Update No: 260 - (29/08/02)

The Latvians are glad to be included in the first wave of entrants to the EU and NATO. Despite growth in GDP of around five per cent in the 2000s, the population feel unhappy with their lot and compare it unfavourably with that of Estonians and Lithuanians.

Russian presence
The Russian presence is far greater in Latvia, one third of the population and a majority in the six main towns, including Riga. This is still resented by many, although less so among the young.
More Russians means more gangsters, crime and smuggling. A novel form of the latter was revealed by Latvian police recently. It was discovered that a consignment of 24,000 Russian dolls contained not smaller dolls inside, but a bottle of vodka apiece. A big scam, complete with forged documents was uncovered.
This sort of event does not improve relations. But the younger Russians are proving better citizens than their elders and a merging of the populations, with intermarriage now more common, seems merely a matter of time.

EU and NATO entry booms 
The Latvians are in deep negotiations to enter both NATO and the EU, with profound repercussions for their polity and economy. A summit of would-be NATO members, among which the Baltic states are frontrunners, opened in Riga, the Latvian capital on July 5th.
Present was Senator Trent Lott, the Republican leader in the US's upper chamber. He offered the candidate countries optimistic words but also a caution. Since 9:11 the US had realised the need to find allies, great and small, in the fight against terrorism. But he also told the 10 candidate states that they needed to address certain problems inherited from the past, such as corruption, anti-Semitism and suppression of the press. "For the promise to be fulfilled, the ancient maladies need to be eliminated."
Latvia might not seem such a great prize for NATO, with barely 5,000 military personnel. But it has a new radar station next to Riga Airport, whose screens display a growing panorama of the region's airspace.
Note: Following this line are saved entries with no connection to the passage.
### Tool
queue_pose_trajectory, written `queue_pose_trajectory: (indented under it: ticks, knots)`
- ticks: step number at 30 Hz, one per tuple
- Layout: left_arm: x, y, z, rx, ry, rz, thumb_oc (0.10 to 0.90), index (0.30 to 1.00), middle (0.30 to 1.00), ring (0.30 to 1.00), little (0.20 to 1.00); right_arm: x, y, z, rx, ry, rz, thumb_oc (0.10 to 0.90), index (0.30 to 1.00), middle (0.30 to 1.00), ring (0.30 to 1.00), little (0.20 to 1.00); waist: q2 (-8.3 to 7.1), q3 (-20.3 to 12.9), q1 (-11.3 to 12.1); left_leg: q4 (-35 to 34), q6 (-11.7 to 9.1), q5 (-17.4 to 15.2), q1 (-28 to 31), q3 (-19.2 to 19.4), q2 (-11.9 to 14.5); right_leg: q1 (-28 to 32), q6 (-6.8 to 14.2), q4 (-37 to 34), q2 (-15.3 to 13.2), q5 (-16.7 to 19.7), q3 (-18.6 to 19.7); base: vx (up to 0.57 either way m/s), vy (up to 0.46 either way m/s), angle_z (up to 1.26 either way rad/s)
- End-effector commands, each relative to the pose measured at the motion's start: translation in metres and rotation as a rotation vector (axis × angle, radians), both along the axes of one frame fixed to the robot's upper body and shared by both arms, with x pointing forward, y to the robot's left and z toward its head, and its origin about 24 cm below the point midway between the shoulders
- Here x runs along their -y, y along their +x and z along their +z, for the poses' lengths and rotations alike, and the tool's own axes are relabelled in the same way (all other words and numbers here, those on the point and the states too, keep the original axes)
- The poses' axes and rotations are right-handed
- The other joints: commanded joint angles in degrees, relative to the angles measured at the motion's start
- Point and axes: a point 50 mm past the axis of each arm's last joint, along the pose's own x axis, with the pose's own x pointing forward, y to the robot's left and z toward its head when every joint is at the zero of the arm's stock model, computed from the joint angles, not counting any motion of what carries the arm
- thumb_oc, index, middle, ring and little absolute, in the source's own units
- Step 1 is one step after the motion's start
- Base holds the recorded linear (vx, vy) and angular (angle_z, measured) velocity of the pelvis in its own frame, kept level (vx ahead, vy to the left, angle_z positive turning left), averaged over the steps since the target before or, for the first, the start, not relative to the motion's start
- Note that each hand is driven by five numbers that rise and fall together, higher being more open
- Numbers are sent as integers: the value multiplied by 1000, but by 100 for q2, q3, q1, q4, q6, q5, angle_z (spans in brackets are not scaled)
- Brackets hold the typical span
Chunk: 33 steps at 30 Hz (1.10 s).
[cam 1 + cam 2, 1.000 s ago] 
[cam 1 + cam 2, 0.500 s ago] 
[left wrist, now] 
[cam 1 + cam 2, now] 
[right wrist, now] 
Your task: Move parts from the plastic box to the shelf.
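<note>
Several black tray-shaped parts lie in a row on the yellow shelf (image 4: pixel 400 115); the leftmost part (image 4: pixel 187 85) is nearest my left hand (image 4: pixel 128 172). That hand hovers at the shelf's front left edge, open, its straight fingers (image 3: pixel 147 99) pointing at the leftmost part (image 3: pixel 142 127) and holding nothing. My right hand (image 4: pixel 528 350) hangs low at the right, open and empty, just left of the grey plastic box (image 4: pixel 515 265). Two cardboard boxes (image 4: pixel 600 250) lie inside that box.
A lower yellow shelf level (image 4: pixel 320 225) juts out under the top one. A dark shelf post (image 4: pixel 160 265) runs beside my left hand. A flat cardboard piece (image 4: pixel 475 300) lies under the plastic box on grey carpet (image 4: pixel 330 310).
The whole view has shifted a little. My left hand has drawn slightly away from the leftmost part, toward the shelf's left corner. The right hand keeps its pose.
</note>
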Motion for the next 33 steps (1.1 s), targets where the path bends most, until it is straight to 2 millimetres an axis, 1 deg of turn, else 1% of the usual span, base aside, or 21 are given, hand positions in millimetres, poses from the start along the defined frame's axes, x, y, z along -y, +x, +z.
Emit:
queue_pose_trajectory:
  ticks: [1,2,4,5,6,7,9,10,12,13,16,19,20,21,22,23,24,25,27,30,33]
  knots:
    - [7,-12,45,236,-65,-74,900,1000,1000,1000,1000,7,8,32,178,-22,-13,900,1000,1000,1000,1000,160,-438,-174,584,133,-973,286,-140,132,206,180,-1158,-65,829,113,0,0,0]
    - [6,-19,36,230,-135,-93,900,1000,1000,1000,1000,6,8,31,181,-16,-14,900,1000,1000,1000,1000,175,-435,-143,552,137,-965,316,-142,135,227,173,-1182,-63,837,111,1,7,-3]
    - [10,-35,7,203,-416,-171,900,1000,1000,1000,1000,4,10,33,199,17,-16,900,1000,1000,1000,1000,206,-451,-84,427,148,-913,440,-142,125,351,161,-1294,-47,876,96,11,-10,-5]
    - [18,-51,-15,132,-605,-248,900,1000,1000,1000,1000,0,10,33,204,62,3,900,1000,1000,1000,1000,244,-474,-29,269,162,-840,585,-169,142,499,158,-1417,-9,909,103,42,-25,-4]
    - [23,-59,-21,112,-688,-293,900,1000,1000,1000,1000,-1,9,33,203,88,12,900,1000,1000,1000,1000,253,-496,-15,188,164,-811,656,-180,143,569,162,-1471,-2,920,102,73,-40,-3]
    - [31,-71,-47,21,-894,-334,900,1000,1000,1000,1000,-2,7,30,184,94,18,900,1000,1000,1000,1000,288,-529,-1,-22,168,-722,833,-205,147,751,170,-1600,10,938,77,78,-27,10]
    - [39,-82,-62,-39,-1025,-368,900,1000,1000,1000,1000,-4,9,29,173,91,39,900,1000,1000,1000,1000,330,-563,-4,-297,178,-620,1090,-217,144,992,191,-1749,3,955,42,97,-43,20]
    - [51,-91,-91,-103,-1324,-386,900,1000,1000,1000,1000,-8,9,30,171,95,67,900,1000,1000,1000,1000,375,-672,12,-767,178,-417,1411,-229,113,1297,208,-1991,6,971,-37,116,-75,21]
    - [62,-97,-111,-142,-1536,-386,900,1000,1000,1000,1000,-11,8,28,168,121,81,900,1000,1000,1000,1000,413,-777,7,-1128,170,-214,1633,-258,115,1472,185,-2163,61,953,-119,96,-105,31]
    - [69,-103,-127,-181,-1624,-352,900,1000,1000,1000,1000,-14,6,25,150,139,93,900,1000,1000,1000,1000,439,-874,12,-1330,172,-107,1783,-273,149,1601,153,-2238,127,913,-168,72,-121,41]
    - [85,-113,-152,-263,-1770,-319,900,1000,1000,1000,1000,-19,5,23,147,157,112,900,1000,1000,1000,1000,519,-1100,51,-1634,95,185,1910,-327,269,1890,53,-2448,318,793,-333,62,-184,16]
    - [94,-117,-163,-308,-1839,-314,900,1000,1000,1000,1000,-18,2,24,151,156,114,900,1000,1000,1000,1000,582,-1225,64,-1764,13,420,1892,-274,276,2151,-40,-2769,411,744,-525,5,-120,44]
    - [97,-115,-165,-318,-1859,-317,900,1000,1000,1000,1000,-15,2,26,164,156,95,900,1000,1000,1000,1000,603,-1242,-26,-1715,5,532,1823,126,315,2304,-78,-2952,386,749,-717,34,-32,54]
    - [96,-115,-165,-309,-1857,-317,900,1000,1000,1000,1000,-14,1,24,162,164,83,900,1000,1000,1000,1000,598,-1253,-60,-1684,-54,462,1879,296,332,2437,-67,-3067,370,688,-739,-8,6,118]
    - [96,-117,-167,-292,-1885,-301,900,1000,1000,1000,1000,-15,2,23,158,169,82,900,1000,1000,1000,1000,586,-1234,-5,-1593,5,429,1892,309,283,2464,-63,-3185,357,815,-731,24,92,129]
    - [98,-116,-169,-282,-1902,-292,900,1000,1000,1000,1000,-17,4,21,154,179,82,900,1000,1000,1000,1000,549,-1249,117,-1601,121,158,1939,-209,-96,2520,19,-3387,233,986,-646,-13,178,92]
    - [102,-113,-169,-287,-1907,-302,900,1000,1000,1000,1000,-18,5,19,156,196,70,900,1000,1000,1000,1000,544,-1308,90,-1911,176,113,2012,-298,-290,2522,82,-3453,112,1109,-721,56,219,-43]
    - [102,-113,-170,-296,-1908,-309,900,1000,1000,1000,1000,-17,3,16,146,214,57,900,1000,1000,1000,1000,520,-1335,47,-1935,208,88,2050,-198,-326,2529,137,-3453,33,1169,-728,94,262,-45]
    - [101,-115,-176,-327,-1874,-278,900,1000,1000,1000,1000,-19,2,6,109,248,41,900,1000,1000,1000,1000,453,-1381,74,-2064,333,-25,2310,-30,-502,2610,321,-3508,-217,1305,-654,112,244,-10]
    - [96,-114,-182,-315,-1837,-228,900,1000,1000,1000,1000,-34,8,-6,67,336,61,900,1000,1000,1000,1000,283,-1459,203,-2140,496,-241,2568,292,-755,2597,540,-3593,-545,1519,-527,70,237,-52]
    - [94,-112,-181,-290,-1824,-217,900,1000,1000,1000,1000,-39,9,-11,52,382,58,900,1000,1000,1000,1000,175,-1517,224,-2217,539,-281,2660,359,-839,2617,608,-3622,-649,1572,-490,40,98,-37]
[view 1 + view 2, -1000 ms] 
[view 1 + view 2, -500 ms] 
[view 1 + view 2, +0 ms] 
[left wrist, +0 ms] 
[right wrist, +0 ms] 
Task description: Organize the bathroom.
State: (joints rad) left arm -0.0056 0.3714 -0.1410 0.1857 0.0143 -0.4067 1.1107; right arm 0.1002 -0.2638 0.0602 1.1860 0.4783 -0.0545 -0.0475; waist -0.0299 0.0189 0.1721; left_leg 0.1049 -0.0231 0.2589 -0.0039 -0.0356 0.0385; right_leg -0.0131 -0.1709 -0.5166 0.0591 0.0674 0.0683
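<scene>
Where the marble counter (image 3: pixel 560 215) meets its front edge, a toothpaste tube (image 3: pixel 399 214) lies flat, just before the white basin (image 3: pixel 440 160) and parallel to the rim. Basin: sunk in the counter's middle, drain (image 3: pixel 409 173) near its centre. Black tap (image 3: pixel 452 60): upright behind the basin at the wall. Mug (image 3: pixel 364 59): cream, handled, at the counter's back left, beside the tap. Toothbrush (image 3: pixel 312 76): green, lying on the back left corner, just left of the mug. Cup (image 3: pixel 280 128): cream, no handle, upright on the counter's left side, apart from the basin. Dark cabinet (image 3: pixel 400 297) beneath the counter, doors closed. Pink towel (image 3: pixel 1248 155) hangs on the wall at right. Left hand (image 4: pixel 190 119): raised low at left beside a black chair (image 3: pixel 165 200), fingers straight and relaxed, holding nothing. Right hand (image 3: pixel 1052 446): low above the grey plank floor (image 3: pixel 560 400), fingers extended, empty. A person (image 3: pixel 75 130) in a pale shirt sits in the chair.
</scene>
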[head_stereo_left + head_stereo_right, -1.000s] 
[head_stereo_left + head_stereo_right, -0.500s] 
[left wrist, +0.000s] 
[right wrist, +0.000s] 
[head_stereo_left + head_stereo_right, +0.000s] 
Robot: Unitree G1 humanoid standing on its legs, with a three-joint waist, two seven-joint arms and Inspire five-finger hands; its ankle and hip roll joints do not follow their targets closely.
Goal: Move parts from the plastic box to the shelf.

It will become NATO's new eyes on the entire Baltic region and Northern Russia.
The entry into the EU is billed for 2004 and is also likely to have a profound impact. The government has negotiated completion of nearly all the chapters of l'acquis communitaire with Brussels. But it is baulking at the low quotas and subsidies for the first ten years of membership on which the EU is insistent. If there is to be any easing here it will have to be negotiated by Poland.

New political parties
The prospect of EU entry is having one unfortunate consequence. Latvia is now saddled with a new right-wing political force, both Eurosceptic and alarmed at a possible influx of immigrants. Freedom Party is in the tradition of movements such as the Danish People's Party and the Dutch Fortuyn List.
State TV has banned a party commercial that gives a portrayal of a black man in the uniform of the pre-war Latvian military, standing in front of Riga's Freedom Monument and kissing a local girl. "Today he is guarding Latvia," the caption goes. "Tomorrow he could be your son-in-law."
The political establishment has rounded on the campaign, dismissing the party as racist and fringe fanatics with no hope. But this is not so certain. A small country, Latvia is understandably nervous about foreign interlopers, given its history. There is another party founded earlier this year by Einars Repse, for long central bank chief, the architect of Latvian reform, which has brought annual growth of over 5% of GDP of late. The respective fates of the two parties will provide a good measure of Latvia's destiny itself.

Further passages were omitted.